Work to be completed ▸ Please retype the whole listing so that it matches the original exactly.

Dataset section ▸
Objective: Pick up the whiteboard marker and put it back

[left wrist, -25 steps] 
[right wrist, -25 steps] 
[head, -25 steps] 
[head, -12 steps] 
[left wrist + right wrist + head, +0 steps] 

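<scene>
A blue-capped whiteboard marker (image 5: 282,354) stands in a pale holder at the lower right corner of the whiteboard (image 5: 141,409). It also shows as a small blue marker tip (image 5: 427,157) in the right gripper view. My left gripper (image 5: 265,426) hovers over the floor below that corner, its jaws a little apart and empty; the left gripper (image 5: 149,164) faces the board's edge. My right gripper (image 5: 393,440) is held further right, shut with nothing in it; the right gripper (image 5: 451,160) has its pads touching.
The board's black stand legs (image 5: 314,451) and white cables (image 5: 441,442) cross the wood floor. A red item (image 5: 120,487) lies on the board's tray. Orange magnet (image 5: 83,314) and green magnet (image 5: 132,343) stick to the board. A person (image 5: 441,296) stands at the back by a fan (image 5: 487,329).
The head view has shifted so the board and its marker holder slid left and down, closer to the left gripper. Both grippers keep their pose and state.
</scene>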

Result of this task ▸
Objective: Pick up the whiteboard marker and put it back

[left wrist, -25 steps] 
[right wrist, -25 steps] 
[head, -25 steps] 
[head, -12 steps] 
[left wrist + right wrist + head, +0 steps] 

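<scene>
A blue-capped whiteboard marker (image 5: 282,354) stands in a pale holder at the lower right corner of the whiteboard (image 5: 141,409). It also shows as a small blue marker tip (image 5: 427,157) in the right gripper view. My left gripper (image 5: 265,426) hovers over the floor below that corner, its jaws a little apart and empty; the left gripper (image 5: 149,164) faces the board's edge. My right gripper (image 5: 393,440) is held further right, shut with nothing in it; the right gripper (image 5: 451,160) has its pads touching.
The board's black stand legs (image 5: 314,451) and white cables (image 5: 441,442) cross the wood floor. A red item (image 5: 120,487) lies on the board's tray. Orange magnet (image 5: 83,314) and green magnet (image 5: 132,343) stick to the board. A person (image 5: 441,296) stands at the back by a fan (image 5: 487,329).
The head view has shifted so the board and its marker holder slid left and down, closer to the left gripper. Both grippers keep their pose and state.
</scene>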

The complete answer has now been given.